» **WHAT YOU SHOULD DO**
The required answer is a copy of each line in the entries below that includes "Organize".

[Collection entries]

-- Opening Marker --

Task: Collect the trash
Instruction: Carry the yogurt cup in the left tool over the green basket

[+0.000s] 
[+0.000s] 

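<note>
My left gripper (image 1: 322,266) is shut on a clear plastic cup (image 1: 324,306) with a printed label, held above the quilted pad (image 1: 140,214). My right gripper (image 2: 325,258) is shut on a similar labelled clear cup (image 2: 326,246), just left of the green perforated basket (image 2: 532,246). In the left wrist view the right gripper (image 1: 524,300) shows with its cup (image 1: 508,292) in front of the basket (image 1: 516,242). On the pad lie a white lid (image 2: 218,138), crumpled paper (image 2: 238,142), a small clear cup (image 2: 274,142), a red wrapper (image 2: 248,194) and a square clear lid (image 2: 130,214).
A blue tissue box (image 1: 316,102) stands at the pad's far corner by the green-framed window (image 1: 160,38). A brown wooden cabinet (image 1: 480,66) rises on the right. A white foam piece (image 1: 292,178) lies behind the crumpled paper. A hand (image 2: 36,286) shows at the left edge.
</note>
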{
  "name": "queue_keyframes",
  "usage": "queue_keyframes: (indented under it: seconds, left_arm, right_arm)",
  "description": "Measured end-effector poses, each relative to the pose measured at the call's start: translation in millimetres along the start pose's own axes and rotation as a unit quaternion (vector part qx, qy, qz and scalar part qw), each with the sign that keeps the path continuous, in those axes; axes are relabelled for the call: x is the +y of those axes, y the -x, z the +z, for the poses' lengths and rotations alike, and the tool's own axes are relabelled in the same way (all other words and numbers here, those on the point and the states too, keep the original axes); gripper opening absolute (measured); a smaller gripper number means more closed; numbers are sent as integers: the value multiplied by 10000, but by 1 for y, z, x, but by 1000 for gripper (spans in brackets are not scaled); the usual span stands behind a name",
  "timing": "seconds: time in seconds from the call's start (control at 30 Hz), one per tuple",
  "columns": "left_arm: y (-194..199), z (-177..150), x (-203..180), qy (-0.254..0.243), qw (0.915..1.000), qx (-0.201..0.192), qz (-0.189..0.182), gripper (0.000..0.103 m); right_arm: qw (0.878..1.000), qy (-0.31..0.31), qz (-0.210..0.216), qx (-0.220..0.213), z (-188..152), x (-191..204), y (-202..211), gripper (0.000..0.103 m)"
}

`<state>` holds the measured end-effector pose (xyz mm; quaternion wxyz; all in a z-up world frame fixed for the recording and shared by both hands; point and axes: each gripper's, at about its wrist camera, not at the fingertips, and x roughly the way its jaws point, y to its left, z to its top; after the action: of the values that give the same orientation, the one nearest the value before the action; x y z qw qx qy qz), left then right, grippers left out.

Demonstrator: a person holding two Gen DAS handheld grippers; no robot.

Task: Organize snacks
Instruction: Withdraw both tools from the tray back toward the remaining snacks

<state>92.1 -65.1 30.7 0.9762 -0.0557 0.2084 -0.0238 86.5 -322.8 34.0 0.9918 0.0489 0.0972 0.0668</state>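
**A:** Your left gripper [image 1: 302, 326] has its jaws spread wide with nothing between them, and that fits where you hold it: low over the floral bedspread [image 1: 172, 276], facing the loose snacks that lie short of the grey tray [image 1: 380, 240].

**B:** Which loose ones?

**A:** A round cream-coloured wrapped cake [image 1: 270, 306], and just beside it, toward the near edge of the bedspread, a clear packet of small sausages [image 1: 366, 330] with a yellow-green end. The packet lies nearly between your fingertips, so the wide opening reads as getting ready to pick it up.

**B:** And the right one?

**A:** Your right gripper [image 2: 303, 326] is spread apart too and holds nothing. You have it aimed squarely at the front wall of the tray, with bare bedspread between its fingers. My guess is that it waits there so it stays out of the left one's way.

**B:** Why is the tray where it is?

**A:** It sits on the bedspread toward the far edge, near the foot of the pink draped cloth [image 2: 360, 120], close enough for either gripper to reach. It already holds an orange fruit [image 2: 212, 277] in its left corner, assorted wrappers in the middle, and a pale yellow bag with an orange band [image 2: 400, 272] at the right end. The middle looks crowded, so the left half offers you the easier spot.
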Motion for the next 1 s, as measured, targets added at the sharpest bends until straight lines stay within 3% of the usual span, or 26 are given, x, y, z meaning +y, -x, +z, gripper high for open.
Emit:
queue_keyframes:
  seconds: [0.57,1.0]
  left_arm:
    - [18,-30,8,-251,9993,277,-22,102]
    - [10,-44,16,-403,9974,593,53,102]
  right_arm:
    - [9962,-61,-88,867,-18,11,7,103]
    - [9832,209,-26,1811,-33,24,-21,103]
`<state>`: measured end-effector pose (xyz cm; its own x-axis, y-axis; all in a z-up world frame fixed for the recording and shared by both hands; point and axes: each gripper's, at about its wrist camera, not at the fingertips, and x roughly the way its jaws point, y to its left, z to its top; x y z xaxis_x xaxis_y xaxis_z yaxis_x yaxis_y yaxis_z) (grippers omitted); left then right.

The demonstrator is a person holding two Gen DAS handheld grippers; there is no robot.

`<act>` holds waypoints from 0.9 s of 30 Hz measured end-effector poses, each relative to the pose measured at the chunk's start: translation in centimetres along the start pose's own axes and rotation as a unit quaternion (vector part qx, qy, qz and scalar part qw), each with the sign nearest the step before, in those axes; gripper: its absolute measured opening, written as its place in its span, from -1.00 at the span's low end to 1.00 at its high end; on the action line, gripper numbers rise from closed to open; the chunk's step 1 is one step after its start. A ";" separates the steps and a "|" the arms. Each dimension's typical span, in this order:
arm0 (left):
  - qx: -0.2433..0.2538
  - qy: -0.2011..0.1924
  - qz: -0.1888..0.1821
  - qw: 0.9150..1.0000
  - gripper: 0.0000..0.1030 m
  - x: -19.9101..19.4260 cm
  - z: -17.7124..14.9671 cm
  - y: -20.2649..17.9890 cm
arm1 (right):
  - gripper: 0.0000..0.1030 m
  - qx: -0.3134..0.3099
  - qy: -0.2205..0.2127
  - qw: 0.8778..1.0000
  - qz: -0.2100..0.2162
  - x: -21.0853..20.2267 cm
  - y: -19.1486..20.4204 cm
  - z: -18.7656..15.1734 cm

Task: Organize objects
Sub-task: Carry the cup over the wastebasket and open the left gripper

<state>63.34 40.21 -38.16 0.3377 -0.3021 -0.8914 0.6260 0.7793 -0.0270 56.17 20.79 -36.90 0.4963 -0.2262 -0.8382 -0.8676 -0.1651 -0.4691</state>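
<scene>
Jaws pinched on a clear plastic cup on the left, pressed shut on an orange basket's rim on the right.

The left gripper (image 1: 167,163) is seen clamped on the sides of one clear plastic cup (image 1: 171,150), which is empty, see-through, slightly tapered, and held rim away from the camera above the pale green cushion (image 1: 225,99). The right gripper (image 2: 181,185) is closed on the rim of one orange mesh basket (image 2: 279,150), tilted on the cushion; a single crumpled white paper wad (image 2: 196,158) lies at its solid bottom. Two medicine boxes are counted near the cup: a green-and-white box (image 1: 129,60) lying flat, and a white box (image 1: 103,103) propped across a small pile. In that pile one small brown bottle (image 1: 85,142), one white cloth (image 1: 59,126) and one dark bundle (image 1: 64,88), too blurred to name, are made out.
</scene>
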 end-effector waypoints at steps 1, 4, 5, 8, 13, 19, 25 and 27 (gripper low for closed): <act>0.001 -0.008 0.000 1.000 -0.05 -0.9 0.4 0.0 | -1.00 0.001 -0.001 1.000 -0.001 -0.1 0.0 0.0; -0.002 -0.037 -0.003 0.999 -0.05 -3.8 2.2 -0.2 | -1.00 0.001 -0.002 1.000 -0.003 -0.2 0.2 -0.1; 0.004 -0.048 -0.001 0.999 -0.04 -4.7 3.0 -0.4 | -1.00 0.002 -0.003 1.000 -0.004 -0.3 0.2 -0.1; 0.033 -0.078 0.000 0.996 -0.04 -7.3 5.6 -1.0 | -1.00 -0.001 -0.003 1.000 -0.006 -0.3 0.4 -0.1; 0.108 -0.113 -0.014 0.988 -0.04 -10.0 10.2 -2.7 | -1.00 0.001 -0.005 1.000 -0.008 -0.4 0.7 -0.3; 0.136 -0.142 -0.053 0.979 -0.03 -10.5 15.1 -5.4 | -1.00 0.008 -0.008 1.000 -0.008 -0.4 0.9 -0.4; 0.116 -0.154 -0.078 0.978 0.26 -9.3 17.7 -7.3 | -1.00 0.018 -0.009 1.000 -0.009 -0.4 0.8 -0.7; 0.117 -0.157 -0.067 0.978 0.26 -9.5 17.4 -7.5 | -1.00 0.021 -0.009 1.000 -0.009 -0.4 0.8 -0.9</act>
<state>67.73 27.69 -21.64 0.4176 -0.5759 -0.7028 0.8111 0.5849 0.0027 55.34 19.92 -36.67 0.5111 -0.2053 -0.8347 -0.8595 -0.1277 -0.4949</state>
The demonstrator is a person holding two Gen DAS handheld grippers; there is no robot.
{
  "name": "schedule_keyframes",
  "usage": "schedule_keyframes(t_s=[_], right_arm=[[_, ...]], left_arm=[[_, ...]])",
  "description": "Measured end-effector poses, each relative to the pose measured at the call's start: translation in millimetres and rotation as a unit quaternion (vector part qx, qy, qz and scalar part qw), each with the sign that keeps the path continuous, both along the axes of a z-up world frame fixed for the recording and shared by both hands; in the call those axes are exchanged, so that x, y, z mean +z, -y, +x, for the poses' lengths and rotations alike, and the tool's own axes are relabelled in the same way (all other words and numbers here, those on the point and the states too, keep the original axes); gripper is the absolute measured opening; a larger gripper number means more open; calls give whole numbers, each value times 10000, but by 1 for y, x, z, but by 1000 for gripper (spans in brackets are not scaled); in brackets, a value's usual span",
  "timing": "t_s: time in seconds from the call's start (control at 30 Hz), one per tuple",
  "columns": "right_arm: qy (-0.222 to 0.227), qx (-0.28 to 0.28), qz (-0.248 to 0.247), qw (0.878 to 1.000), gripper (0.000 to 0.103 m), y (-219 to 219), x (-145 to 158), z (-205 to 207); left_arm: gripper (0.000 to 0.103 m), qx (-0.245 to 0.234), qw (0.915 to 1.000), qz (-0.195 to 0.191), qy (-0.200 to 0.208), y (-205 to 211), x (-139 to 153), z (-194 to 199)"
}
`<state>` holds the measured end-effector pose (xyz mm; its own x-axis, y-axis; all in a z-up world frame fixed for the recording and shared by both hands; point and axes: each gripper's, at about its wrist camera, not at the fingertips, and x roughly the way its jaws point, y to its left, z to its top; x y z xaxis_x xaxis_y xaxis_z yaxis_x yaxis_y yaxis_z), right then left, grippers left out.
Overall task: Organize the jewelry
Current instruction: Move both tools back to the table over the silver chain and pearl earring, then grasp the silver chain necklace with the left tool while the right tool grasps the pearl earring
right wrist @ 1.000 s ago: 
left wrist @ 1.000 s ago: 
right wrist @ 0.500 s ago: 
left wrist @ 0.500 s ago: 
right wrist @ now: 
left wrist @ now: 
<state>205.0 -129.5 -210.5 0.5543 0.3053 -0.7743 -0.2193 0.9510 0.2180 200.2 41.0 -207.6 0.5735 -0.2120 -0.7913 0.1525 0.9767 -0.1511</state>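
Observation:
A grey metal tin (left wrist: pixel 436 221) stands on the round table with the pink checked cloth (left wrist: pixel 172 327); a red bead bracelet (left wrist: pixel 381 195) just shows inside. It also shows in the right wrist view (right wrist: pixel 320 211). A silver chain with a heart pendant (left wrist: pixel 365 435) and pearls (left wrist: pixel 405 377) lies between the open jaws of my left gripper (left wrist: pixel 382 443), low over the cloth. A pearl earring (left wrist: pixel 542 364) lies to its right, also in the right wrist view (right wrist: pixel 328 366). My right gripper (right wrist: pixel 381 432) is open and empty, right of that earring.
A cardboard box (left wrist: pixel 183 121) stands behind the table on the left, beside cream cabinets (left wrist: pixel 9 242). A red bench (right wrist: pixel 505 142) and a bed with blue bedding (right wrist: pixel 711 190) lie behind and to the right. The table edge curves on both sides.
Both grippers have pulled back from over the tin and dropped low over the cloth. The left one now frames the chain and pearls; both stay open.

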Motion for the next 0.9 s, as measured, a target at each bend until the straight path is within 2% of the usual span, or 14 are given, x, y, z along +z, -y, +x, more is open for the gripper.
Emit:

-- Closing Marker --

» **RESPONSE**
Task: Organize snacks
Task: Organize objects
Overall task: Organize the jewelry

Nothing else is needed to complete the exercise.